Река, холмы, луга и берега, покрытые виноградниками! Не было ли все это знакомо Бетховену с детства?
Придунайская земля казалась ему скромной сестрой прирейнского края.
Братьям он сказал:
— Я стал немного странным. Когда погружаюсь в свои мысли, ничего не вижу и не слышу. Говорите мне тогда громче. — Он все еще надеялся скрыть свой недуг.
Деревня и без чьего-либо предупреждения считает его чудаком. Этот угловатый парень, с виду такой, что и быка одолеет, беспокойно мечется по тропинкам, что-то бормочет, говорит сам с собой. Такого чудака в деревне еще не видывали.
Он не носит шляпу на голове, как все благовоспитанные люди, а засовывает ее под мышку или размахивает ею, держа в руках за спиной. Грива черных волос развевается, он будто спешит куда-то. Но вдруг замедляет свой бег и, уставившись в гущу ветвей, слушает шум ручья. По временам он явно прислушивается к щебетанию овсянок, перестуку перепелов, к пению кукушек.

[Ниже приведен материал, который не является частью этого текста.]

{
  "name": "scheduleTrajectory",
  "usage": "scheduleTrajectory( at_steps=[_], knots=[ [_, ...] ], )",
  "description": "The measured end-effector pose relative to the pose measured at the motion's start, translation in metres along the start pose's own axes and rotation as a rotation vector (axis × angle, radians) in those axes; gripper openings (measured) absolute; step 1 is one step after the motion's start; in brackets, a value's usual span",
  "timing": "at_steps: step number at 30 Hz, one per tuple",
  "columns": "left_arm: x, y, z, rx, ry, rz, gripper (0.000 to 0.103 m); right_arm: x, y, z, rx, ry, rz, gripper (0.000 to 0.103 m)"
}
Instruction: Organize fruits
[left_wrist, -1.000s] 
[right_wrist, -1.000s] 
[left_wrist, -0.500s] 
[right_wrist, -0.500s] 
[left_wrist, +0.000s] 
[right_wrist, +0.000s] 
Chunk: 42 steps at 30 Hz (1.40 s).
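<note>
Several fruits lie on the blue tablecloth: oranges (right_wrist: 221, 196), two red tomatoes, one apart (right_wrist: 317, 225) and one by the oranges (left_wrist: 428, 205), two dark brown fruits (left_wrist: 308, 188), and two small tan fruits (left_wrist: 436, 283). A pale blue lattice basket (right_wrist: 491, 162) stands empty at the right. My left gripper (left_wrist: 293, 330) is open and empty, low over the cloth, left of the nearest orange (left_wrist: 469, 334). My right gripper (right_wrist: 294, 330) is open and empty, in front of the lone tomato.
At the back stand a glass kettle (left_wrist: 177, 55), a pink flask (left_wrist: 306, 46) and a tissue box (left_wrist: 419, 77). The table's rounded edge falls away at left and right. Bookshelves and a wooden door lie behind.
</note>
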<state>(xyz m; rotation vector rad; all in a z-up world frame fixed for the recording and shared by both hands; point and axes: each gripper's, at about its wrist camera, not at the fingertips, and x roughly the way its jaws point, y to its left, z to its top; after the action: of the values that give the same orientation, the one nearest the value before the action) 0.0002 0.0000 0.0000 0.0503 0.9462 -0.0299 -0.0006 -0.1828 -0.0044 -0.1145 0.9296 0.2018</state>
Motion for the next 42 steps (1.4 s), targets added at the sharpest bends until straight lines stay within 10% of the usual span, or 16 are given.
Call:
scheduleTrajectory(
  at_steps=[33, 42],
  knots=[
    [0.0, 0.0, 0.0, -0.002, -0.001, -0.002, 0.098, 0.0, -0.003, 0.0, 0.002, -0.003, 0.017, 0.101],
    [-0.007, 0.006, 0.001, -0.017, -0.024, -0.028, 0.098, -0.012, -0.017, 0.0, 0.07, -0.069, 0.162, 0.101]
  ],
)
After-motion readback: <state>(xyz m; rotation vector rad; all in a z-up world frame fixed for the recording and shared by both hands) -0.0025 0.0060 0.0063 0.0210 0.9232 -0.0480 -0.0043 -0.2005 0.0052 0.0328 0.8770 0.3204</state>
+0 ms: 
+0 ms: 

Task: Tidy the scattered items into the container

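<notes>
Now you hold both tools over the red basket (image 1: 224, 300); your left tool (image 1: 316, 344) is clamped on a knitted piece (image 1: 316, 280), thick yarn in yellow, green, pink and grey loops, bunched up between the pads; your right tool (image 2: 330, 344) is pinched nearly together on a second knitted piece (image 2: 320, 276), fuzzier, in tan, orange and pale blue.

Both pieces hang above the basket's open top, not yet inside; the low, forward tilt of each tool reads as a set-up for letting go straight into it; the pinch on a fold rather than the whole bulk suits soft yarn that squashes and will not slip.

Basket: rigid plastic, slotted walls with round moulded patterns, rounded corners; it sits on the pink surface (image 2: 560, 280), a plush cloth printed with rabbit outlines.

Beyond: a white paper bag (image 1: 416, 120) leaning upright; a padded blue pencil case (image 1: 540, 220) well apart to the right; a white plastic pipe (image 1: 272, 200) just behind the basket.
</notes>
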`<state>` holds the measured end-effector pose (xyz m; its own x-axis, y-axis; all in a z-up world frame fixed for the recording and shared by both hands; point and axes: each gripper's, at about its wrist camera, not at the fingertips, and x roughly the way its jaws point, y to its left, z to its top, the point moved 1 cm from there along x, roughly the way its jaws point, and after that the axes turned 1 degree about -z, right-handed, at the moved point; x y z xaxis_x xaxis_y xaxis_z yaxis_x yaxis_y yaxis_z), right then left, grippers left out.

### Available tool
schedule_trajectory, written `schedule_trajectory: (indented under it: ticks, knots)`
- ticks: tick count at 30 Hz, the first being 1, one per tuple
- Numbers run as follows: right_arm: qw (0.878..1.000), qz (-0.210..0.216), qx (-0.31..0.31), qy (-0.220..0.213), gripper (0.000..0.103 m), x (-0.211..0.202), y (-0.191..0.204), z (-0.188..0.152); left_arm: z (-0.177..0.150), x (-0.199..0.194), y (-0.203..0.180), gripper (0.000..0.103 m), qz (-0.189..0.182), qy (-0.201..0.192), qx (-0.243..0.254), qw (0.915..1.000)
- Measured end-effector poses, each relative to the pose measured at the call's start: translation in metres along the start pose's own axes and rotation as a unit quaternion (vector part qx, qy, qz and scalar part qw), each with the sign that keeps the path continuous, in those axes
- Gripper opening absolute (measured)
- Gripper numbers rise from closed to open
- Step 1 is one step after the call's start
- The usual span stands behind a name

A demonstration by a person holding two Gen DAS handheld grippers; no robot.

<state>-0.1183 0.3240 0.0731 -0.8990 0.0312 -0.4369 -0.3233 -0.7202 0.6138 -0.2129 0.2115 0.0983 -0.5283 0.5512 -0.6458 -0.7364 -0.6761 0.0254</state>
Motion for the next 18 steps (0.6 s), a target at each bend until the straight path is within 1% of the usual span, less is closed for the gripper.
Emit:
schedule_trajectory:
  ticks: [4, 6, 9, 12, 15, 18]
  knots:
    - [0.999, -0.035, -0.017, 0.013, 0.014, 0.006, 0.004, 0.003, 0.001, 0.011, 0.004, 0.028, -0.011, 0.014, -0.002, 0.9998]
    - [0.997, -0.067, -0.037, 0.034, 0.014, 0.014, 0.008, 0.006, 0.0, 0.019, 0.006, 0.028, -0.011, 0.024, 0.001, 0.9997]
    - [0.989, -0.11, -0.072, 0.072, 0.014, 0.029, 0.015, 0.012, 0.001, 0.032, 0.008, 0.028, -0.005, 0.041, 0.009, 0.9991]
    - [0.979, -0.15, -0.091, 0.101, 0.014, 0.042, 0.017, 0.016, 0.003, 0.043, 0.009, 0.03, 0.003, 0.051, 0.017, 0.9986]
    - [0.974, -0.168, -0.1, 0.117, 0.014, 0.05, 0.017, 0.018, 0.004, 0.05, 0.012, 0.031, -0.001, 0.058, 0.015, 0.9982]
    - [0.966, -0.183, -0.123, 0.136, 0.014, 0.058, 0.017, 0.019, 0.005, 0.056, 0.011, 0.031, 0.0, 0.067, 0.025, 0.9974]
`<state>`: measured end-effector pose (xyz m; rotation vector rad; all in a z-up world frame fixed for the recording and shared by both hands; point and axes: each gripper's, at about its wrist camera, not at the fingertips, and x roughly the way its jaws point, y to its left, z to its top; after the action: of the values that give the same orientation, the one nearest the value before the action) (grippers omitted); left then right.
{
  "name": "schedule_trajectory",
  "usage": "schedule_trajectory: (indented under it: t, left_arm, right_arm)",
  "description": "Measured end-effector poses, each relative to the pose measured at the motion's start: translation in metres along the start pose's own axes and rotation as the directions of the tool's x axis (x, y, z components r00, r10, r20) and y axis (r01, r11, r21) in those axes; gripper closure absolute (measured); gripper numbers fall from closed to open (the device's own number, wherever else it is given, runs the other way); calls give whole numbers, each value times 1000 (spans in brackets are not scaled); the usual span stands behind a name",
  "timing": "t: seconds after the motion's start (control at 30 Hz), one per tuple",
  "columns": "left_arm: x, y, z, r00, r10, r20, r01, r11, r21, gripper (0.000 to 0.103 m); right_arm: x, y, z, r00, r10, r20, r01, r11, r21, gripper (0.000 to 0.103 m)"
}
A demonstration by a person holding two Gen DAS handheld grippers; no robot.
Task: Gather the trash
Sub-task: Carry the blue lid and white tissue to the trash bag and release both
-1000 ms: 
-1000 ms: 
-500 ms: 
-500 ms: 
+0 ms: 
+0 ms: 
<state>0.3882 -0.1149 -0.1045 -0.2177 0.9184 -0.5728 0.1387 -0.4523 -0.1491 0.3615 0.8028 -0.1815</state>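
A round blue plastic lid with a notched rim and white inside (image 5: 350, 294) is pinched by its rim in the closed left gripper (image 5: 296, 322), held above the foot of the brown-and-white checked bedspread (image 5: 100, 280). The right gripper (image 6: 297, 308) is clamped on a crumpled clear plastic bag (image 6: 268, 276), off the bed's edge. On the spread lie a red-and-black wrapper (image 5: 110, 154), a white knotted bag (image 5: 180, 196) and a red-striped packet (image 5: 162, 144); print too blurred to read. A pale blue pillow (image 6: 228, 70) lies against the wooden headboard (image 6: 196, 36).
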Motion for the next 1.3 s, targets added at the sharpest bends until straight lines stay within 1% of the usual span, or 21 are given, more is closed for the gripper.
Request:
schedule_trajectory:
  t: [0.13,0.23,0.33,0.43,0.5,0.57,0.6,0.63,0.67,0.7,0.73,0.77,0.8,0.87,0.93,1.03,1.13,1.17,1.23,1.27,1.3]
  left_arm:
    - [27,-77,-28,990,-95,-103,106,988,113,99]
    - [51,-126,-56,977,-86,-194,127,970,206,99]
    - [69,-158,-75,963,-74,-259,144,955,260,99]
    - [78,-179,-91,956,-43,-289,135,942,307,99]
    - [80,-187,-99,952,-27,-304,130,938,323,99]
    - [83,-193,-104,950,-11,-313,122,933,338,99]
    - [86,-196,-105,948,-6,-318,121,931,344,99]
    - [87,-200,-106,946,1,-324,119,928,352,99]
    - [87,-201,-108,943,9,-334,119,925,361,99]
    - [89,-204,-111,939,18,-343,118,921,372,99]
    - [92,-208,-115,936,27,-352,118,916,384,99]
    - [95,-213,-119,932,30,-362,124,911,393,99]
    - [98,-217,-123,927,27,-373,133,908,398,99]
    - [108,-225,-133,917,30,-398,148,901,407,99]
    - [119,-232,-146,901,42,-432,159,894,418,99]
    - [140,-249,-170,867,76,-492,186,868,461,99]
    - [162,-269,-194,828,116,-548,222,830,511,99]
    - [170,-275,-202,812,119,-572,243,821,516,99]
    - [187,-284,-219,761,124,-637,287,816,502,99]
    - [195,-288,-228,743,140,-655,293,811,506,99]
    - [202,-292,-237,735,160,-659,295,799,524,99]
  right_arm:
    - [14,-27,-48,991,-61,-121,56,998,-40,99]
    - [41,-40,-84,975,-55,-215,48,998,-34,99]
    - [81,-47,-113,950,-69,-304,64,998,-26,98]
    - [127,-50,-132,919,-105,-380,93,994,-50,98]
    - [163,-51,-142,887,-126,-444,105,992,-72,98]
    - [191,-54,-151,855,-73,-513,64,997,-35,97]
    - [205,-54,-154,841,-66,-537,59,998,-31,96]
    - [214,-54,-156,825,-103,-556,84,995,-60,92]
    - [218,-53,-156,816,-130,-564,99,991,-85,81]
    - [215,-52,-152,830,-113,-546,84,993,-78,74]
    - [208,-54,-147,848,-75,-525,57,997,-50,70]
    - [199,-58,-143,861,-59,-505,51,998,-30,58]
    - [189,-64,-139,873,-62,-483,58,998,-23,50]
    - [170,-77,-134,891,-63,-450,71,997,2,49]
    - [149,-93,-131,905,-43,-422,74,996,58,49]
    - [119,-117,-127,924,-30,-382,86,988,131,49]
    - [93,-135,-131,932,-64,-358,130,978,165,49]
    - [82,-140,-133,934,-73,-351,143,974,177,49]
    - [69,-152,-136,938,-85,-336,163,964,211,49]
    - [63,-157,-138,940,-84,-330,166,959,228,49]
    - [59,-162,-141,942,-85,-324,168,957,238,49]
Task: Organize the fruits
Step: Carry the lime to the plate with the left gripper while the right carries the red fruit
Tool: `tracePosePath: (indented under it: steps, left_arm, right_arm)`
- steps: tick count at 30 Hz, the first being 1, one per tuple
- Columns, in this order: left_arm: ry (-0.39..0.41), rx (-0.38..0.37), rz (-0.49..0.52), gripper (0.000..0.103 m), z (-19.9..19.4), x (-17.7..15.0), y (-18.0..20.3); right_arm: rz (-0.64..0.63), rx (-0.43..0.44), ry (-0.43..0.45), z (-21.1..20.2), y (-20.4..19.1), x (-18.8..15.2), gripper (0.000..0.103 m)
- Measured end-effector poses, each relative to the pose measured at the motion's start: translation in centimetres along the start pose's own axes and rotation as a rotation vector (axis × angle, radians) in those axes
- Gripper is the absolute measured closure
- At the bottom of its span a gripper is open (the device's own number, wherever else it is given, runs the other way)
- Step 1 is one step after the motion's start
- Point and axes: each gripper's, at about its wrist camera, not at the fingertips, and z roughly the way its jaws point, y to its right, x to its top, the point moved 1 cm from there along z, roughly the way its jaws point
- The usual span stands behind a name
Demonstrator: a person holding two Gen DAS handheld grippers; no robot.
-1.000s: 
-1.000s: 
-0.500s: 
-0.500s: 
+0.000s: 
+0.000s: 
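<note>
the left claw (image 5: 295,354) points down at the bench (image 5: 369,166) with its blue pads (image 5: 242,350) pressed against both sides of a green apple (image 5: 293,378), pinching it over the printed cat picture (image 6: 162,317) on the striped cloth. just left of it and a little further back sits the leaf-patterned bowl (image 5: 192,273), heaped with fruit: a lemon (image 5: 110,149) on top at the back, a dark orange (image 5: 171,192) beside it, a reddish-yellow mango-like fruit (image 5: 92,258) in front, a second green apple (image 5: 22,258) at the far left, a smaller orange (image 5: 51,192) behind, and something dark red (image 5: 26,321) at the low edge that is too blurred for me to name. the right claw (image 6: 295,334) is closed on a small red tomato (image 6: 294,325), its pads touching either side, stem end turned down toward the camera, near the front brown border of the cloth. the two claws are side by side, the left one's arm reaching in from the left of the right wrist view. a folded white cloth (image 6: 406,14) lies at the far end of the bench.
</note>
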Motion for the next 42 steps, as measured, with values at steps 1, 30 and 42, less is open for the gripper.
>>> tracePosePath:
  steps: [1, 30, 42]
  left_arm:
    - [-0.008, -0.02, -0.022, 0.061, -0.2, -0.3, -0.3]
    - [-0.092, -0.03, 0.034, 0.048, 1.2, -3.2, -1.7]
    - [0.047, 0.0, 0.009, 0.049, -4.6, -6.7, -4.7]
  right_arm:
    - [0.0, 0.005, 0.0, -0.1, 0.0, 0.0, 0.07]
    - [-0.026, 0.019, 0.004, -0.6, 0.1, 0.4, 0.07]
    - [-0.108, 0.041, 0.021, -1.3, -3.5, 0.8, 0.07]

И всегда в руках у него тетрадь, и он делает в ней бесчисленные заметки. Иногда дети подкрадываются к нему, сидящему под деревом, и видят, что на бумаге он пишет какие-то точки, галочки, какие-то каракули.
Бывает он поздоровается, остановится и заговорит с пастухом. А то вдруг будто на лицо наденет маску. Никого не замечает, не отвечает на приветствия. Душа его, должно быть, погружается в миры, недоступные простым смертным, и только тело блуждает здесь в лугах. Однако душа его полна покоя.
Высшая надежда дает ему радость и силы для работы. Здесь, в лугах и полях, рождается мужественная и радостная Вторая симфония. Он начал ее еще в прошлом году — тогда вспыхнула его любовь к прекрасной Джульетте. Сначала в ней звенела нежная песнь любви, потом зазвучал победный марш. Любовь одержала победу над двумя сердцами. Гремели духовые инструменты — в отличие от симфоний композиторов старшего поколения, в которых главную партию всегда вели смычковые. «Я возьму свою судьбу за горло. Не позволю, чтобы она победила меня», — писал он недавно своему старому другу Вегелеру в Бонн. И Вторая симфония вторила ему.
Каникулы в Гейлигенштадте — это отдых лишь для слуха, внутри идет непрестанная работа. Побуждает его к этой работе радость — сильнейший из всех двигателей. И даже новая симфония не в состоянии поглотить полностью его все возрастающую творческую мощь. Одновременно он завершает сонату для фортепьяно — уже семнадцатую! — и пишет новую для скрипки и рояля.
Ему никто не мешает. Часто приезжает только Рис. Заботливый учитель не хотел покидать своего ученика на целых полгода.
Кудрявый юноша проигрывает здесь то, что разучил, и снабжает новостями из Вены и родного Бонна. Когда отзвучит рояль, они вдвоем отправляются на прогулку, и Бетховен с удовольствием слушает его рассказ о том, что происходит в мире, покинутом им на время.
Молодой пианист не переставал удивляться. Он столько слышал о том, как резок бывает маэстро со своими учениками, как умеет накричать на них, как может бросить ноты и твердо поставить непослушные пальцы учеников на клавиши. А он за последние два года не видывал ничего похожего. С ним учитель как ягненок. И хотя заставляет повторять одно и то же место по десяти раз, никогда не сердится, не бранится.
Однажды, когда они гуляли в лугах, юноша отважился спросить, почему же маэстро бывает так строг к своим ученицам? Стоял солнечный майский день, и настроение у Бетховена было таким же радостным, весенним. Он ласково взглянул на ученика:
— Мне уже в Бонне говорили, что я медведь. Надо думать, ты этих зверей видел. Они неповоротливы, малоподвижны, топчутся на задних лапах, а если положат на что-нибудь лапу, то уж непременно раздавят. Вот такой и я. Фарфоровым девицам и барынькам в салонах это кажется смешным. Они разглядывают меня и думают: когда же этот медведь что-нибудь разобьет?
Кто встречается с медведем в лесу, тот, конечно, почтителен с ним. Один вид этого увальня наводит ужас. И надо мною знать смеялась бы, кабы меня не боялись. Некоторые из них даже добры ко мне. Вот хотя бы Лихновские! — рассмеялся он добродушно. — Княгиня заботится обо мне, как бабушка о внуке. Охотно посадила бы меня под стеклянный колпак, чтобы меня не задела ничья непочтительная рука.
Я с уважением отношусь к Лихновским и Разумовскому, да и к Лобковицу в какой-то мере, но привязаться могу только к вам — к Стефану Брейнингу, Шупанцигу, к Вегелерам.